Kafka101

May 11, 2025

Apache Kafka is an event streaming platform used to collect, process, store, and integrate data at scale. It has numerous use cases including distributed logging, stream processing, data integration, and pub/sub messaging.

Event.

An event is any type of action, incident, or change that’s identified or recorded by software or applications. For example, a payment, a website click, or a temperature reading, along with a description of what happened.

In other words, an event is a combination of notification and state.

Notification - the element of when-ness that can be used to trigger some other activity.

State - Usually fairly small (<mb) or so, and is normally represented in some structured format, say in JSON or an object serialized with Apache Avro or Protocol Buffers.

Kafka and Events.

Kafka is based on the abstraction of a distributed commit log. By splitting a log into partitions, Kafka is able to scale-out systems.

Kafka models events as key/value pairs. Internally, keys and values are just sequences of bytes, but externally in the programming language it is a structured objects.

Kafka famously calls the translation between language types and internal bytes serialization and deserialization. The serialized format is usually JSON, JSON Schema, Avro, or Protobuf.

Values are typically the serialized representation of an application domain object or some form of raw message input, like the output of a sensor.

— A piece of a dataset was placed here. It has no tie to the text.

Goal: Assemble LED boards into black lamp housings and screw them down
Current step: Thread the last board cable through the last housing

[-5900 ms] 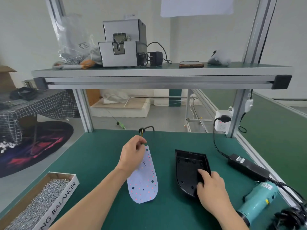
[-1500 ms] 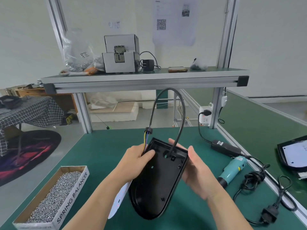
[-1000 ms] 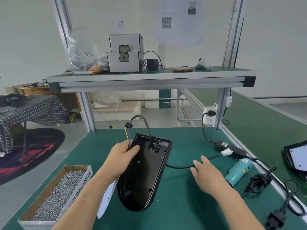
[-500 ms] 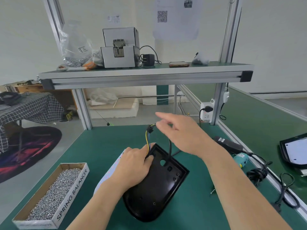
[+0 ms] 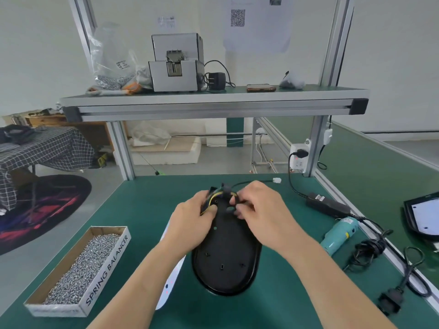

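Observation:
A black lamp housing point(image 5: 225, 257) lies open side up on the green bench, in the middle. My left hand point(image 5: 192, 219) grips its far left edge, with yellow wires under the thumb. My right hand point(image 5: 261, 212) pinches the black cable point(image 5: 240, 185) at the housing's far end, near a round hole. The cable runs on to a white connector point(image 5: 276, 180) lying on the bench. The white LED board point(image 5: 169, 283) lies under my left forearm, mostly hidden, beside the housing.
A cardboard box of screws point(image 5: 80, 269) sits at the left. A teal electric screwdriver point(image 5: 339, 233) with its cord and power adapter point(image 5: 327, 206) lies at the right. Another housing with a board point(image 5: 425, 217) is at the far right. A screw feeder point(image 5: 177, 62) stands on the shelf.
The housing has been laid flat on the bench. My right hand came down from above the wires to the cable at the housing's far end. The cable's connector now rests on the bench.

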Demonstrator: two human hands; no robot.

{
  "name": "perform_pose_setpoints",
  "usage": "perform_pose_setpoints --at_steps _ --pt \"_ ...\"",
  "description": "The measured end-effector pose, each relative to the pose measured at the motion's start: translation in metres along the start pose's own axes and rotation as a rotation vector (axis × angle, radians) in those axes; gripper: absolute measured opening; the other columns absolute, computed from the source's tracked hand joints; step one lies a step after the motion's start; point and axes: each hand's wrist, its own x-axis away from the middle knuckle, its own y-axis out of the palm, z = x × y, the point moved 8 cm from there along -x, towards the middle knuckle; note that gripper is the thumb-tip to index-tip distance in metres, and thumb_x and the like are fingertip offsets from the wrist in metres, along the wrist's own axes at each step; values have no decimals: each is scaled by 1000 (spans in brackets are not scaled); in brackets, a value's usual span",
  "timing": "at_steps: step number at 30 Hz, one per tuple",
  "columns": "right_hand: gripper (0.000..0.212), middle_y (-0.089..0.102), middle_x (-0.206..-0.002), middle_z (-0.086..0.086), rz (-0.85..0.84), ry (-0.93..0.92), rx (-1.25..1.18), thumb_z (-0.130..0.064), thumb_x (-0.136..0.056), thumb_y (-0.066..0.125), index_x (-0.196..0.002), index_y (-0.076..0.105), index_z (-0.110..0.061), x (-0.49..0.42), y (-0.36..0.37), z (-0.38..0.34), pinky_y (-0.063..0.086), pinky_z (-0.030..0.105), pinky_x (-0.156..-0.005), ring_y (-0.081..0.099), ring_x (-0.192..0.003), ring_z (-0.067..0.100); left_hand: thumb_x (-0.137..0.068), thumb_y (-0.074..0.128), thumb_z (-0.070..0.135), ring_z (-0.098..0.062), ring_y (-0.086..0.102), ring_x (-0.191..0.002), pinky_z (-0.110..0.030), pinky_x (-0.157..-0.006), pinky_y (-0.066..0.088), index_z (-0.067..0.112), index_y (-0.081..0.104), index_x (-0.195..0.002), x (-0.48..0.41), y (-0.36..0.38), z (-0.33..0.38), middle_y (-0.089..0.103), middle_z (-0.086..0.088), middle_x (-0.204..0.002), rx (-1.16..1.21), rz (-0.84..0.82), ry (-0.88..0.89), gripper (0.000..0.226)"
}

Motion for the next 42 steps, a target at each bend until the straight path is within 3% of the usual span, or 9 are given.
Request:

Keys can also be complex domain objects but are often primitive types like strings or integers. The key part of a Kafka event is not necessarily a unique identifier for the event, like the primary key of a row in a relational database would be. It is more likely the identifier of some entity in the system, like a user, order, or a particular connected device. Crucial for how Kafka deals with things like parallelization and data locality.

Work with Kafka.

First need a Kafka cluster. Confluent cloud is a great resource for the kafka cluster.

Basic an Standard are serverless offerings and the free confluent cloud usage will only be exhausted based on the use.

Create the cluster and name like DemoCluster. In the account side add the promocode KAFKA101 to get the free credit to play with Kafka.

Kafka is a collection of immutable append only logs. The primary component of storage in Kafka is called a topic and it represents a data entity.

Create a topic.

Select the Topic option in the left side of the panel and create a topic. Give a topic name like poems and the default partitions is 6.